- **Problem statement**: Which lines below contain "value"? Copy every one of them.

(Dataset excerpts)
________
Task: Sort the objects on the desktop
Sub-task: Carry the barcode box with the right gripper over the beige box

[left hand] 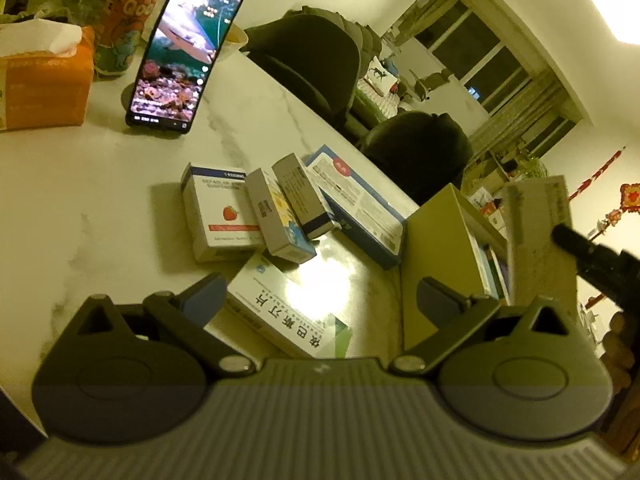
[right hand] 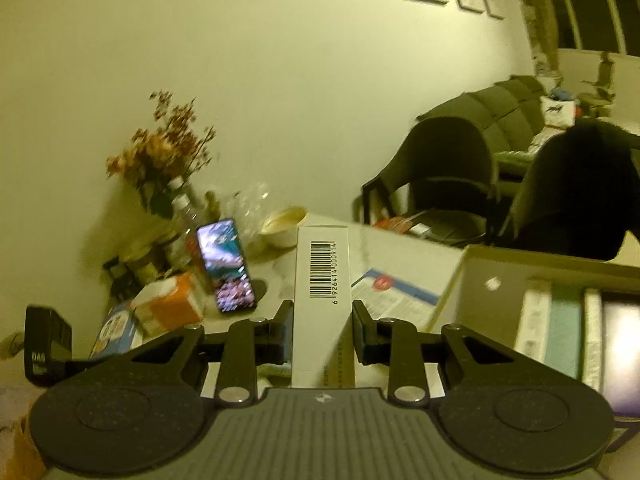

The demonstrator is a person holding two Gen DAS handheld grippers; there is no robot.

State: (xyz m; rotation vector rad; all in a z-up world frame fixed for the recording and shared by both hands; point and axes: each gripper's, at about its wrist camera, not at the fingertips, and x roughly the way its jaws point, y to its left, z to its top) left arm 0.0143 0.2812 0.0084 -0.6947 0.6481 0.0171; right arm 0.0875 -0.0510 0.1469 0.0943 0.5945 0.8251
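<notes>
Right fingers: the right gripper (right hand: 322, 322) pinches a tall white barcode box (right hand: 322, 280), one pad on each long side, the box held upright above the table.
Left fingers: the left gripper (left hand: 320, 296) is spread wide with nothing between the pads; it hovers over a flat white box with green corner (left hand: 288, 316) lying on the marble table (left hand: 100, 200).
Held box, other view: from the left wrist the barcode box (left hand: 536, 232) shows above the open cardboard bin (left hand: 436, 240), with the dark tip of the right gripper (left hand: 576, 244) at its side.
Bin: stands at the table's right edge, several boxes already on edge inside it (right hand: 560, 320).
Loose boxes: a strawberry-print box (left hand: 222, 216), a yellow-and-blue box (left hand: 276, 216) and a grey box (left hand: 304, 196) lean against one another, just beside a large blue-edged box (left hand: 360, 204).
Behind: a phone (left hand: 184, 52) propped upright with its screen lit, an orange tissue pack (left hand: 44, 80), a printed can (left hand: 124, 20), a bowl (right hand: 284, 224), dried flowers (right hand: 164, 148).
Beyond the table: dark chairs (left hand: 312, 60) close to the far edge.
</notes>
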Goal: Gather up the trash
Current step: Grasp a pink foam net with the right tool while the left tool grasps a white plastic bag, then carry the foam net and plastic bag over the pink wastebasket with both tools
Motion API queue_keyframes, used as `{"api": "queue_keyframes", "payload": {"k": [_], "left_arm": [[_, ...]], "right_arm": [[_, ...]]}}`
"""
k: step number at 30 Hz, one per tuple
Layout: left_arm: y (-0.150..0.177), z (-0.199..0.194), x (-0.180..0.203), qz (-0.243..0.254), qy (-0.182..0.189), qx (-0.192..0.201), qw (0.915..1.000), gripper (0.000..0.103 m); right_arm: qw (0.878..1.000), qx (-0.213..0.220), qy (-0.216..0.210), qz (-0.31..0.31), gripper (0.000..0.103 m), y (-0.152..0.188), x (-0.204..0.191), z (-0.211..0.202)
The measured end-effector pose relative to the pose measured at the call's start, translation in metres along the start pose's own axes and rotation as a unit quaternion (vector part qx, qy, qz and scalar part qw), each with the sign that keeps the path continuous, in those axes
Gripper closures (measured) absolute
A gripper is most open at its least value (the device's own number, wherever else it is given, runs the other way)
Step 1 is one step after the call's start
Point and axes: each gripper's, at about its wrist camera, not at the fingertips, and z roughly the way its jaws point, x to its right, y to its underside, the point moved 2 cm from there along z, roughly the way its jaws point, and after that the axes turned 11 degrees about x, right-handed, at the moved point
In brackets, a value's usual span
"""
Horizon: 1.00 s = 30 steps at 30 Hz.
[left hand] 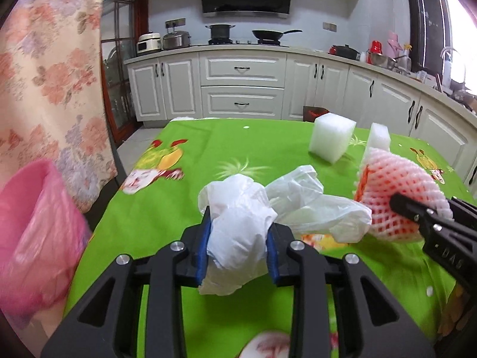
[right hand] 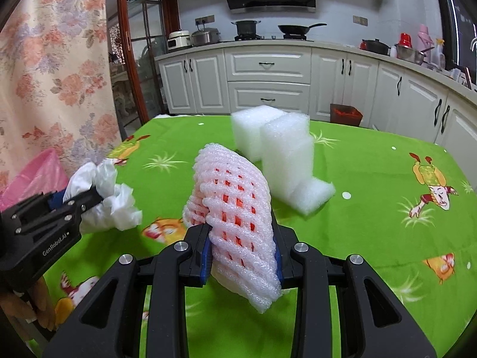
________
- **Solution to the problem**:
A gripper is most open at its least value (the device's own number, wherever else it is given, runs the other way)
In brackets, a value's usual span

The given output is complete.